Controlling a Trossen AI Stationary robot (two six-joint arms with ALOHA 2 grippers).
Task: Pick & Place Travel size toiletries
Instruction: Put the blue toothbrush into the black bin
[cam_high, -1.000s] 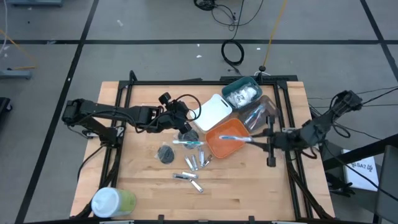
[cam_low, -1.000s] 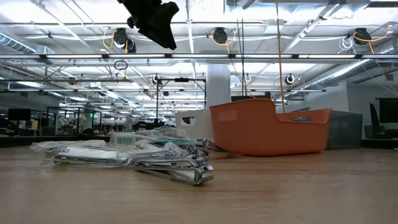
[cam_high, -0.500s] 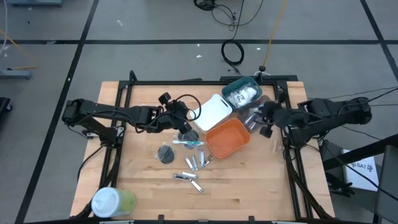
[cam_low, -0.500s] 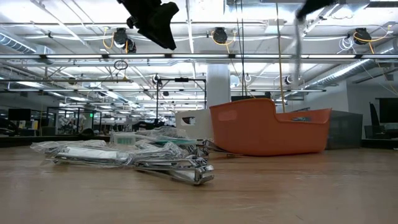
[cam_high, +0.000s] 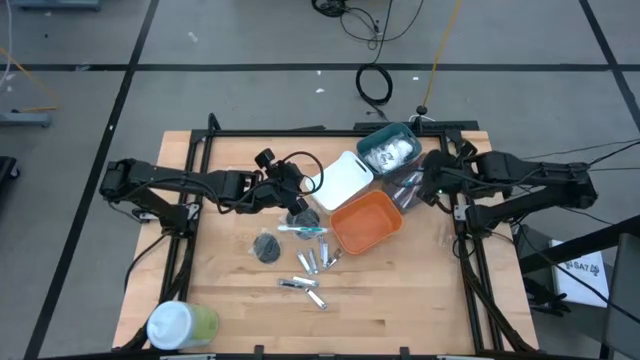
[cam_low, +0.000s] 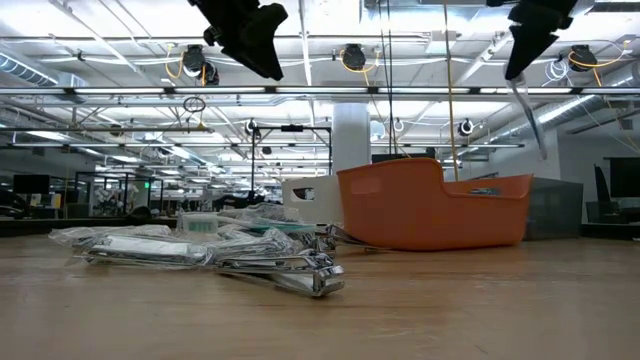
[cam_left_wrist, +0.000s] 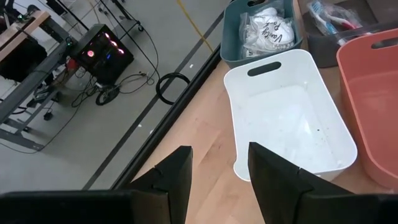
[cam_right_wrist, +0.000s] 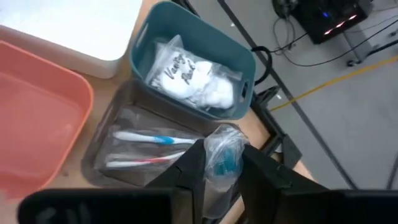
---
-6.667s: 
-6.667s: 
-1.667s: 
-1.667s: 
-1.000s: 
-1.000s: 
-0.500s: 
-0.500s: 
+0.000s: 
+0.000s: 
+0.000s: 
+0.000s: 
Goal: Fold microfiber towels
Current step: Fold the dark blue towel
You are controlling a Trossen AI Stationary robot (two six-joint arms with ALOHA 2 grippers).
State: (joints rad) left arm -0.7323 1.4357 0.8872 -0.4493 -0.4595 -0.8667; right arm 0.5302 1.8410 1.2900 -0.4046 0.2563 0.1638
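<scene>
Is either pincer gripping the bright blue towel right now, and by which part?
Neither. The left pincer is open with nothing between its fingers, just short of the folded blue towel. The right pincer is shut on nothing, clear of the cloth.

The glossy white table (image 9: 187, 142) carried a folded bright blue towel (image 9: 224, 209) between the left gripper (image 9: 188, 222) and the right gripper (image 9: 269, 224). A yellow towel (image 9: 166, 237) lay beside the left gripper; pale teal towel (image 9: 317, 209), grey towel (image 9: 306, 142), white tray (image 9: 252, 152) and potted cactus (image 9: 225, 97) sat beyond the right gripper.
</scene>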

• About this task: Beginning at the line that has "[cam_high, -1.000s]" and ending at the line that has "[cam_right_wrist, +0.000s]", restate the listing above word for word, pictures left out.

• Response:
[cam_high, -1.000s] 
[cam_low, -1.000s] 
[cam_high, -0.500s] 
[cam_low, -0.500s] 
[cam_high, +0.000s] 
[cam_low, +0.000s] 
[cam_left_wrist, +0.000s] 
[cam_right_wrist, +0.000s] 

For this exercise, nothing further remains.